- EXERCISE AIM
Give the data again exactly, stopping after the "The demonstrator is" line.

- DATASET EXCERPT
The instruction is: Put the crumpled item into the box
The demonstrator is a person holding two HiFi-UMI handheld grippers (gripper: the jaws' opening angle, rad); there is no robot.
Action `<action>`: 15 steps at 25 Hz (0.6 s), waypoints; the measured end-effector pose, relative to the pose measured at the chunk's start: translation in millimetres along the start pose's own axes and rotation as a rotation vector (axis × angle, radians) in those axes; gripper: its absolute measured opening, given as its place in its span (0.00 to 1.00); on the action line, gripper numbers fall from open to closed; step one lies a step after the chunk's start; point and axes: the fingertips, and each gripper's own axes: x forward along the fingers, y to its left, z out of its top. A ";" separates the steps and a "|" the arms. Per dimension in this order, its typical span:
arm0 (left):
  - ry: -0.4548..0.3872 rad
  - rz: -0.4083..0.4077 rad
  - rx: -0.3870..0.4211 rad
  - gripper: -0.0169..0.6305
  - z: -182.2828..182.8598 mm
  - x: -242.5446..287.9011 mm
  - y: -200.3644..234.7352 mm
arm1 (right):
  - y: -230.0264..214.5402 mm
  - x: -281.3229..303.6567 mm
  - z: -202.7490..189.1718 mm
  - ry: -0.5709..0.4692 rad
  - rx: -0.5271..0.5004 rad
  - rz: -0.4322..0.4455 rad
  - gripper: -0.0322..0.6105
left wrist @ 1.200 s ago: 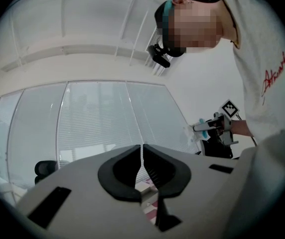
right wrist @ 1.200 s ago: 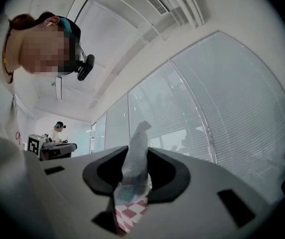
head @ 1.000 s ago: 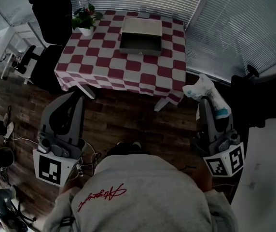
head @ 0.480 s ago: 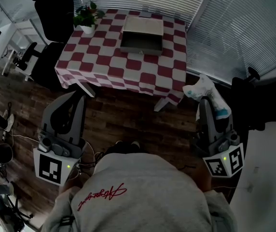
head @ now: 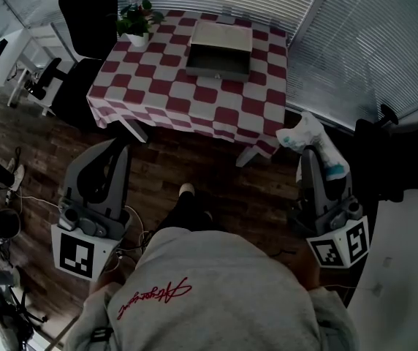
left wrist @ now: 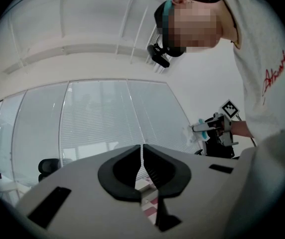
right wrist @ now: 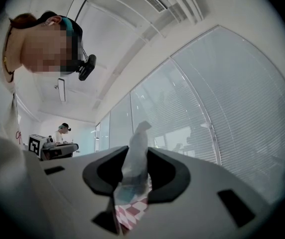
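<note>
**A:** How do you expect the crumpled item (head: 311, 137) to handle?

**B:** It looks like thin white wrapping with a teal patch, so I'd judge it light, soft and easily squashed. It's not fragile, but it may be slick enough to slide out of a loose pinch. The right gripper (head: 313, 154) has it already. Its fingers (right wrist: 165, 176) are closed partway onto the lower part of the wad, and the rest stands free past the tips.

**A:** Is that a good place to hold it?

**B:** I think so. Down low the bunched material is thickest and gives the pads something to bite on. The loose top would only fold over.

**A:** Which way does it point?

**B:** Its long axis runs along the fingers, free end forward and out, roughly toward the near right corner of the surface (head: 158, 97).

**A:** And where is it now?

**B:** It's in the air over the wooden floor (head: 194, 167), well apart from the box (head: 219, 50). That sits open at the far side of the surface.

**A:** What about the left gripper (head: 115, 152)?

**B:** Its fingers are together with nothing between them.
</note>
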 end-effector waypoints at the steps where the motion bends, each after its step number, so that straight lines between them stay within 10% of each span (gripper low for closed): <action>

- SOLUTION
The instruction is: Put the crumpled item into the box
The demonstrator is a person holding two HiFi-UMI handheld grippers (gripper: the jaws' opening angle, rad); there is no robot.

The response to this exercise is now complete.